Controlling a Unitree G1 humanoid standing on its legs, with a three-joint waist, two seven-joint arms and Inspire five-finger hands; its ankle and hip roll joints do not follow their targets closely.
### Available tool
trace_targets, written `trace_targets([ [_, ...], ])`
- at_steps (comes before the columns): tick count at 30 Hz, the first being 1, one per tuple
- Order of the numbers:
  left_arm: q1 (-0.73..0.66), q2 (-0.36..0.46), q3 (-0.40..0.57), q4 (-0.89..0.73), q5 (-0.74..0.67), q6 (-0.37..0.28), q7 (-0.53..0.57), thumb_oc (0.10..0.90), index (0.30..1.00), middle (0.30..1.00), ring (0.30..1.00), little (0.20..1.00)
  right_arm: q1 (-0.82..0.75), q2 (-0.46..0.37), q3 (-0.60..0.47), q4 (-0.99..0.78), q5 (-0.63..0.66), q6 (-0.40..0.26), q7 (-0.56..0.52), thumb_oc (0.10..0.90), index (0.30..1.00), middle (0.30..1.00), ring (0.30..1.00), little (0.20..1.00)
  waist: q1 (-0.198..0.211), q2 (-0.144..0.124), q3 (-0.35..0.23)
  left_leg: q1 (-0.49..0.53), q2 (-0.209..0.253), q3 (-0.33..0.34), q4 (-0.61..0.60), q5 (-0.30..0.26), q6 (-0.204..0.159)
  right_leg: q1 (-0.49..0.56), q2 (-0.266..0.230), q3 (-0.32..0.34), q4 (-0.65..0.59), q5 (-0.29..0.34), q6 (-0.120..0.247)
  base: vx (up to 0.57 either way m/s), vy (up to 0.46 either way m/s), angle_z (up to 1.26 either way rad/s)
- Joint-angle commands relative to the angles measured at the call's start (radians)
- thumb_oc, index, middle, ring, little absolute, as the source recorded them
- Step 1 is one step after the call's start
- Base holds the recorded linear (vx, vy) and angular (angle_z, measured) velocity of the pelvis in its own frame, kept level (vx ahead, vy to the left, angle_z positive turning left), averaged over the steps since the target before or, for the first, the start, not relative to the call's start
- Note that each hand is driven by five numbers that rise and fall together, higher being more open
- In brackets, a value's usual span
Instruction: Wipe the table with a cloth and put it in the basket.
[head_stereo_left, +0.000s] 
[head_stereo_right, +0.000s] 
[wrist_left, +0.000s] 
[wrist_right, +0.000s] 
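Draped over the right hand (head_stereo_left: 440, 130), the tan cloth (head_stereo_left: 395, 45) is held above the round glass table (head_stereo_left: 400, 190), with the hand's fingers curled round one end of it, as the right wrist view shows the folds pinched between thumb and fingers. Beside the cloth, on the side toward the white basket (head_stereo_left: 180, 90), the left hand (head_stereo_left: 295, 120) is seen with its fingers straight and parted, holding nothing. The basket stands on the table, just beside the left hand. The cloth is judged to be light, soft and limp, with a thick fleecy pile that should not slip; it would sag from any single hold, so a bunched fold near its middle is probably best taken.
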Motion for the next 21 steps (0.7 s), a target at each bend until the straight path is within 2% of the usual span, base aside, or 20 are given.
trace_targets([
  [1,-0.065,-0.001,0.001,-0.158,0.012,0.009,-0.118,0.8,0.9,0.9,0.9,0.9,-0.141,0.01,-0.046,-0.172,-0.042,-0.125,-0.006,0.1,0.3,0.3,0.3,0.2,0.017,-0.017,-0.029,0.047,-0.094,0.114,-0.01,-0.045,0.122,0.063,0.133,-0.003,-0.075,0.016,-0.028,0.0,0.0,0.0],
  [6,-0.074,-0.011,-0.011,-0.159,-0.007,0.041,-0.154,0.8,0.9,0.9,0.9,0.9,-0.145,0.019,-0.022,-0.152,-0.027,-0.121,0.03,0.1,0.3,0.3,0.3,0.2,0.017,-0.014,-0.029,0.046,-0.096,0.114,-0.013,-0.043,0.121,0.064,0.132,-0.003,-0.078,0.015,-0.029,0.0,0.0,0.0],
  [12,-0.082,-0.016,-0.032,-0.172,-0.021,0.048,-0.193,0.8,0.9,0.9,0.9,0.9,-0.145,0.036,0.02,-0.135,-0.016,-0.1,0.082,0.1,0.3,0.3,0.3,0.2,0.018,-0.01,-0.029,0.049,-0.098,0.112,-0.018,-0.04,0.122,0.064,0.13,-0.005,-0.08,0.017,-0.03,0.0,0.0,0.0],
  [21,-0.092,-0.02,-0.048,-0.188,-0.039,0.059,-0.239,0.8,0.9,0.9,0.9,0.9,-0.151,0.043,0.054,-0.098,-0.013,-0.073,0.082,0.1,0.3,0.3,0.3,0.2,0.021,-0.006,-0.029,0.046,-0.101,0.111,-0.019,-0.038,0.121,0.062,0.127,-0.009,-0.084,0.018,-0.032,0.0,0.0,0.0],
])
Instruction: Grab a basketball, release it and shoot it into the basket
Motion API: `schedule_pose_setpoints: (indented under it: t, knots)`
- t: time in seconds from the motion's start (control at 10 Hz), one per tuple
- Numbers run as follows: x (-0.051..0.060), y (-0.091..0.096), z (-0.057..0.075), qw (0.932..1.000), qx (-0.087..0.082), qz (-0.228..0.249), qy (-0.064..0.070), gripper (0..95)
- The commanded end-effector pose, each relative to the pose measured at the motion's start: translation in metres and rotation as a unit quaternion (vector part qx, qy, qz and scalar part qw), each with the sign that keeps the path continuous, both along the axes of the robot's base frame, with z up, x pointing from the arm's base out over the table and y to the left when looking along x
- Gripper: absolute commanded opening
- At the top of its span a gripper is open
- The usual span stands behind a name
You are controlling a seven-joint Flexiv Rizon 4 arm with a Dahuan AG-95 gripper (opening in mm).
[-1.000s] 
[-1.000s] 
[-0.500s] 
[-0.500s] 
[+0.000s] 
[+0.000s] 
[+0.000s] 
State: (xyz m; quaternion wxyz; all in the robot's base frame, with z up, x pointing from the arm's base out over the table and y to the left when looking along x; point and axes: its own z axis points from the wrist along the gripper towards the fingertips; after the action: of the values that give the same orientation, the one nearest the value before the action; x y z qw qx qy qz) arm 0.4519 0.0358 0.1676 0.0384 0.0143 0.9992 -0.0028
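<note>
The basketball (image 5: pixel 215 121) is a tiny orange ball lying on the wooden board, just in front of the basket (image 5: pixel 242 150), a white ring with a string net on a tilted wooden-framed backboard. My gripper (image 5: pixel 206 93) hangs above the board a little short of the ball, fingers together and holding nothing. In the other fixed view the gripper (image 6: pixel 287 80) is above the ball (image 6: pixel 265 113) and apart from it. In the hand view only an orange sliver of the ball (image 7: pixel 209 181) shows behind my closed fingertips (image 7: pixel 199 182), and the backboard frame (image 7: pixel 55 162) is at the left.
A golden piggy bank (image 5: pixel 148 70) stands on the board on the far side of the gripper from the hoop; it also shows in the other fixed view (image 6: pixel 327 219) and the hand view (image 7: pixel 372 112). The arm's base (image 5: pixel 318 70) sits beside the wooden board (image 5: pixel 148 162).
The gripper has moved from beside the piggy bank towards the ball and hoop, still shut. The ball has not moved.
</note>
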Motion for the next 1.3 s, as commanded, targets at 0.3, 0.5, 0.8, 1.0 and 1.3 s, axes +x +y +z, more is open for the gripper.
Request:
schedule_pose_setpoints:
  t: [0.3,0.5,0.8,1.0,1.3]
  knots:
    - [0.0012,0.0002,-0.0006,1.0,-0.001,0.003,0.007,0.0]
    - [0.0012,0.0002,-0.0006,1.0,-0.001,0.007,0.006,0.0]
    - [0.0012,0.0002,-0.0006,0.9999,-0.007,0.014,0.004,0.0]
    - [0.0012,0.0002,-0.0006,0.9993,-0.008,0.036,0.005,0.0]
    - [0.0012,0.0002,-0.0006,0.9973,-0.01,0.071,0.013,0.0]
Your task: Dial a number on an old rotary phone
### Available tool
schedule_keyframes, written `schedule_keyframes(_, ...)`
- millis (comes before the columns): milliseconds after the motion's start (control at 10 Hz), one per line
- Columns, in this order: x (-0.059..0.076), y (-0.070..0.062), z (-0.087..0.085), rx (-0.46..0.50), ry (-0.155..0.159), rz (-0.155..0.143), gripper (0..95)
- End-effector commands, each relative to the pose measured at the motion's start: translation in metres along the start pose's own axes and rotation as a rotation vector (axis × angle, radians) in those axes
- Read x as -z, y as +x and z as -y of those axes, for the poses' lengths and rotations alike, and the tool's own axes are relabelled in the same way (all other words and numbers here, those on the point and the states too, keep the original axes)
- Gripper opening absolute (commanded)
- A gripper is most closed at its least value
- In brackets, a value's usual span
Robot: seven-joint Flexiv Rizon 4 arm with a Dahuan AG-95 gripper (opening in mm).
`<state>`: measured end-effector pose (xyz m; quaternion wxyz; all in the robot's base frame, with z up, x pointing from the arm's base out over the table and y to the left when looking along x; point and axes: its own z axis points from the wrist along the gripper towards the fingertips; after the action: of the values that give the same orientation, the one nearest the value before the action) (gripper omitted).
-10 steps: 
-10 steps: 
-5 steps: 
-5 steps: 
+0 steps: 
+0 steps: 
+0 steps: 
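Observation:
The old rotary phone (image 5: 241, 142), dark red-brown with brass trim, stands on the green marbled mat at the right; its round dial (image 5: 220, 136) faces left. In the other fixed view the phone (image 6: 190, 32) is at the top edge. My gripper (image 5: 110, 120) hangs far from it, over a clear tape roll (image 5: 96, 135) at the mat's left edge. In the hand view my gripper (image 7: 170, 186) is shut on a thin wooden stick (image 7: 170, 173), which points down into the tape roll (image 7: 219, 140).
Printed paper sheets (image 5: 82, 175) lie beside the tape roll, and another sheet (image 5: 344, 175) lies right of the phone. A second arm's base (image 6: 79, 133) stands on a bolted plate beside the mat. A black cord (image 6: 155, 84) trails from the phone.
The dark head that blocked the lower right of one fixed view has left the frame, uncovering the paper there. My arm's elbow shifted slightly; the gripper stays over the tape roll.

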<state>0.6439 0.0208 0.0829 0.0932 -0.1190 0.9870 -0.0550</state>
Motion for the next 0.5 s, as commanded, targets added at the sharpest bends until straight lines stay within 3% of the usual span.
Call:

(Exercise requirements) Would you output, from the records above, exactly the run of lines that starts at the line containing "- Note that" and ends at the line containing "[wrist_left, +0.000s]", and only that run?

(Answer below)
- Note that each hand is driven by five numbers that rise and fall together, higher being more open
- In brackets, a value's usual span
Instruction: Wipe the table with a cloth and put it in the basket.
[head_stereo_left, +0.000s] 
[head_stereo_right, +0.000s] 
[wrist_left, +0.000s] 

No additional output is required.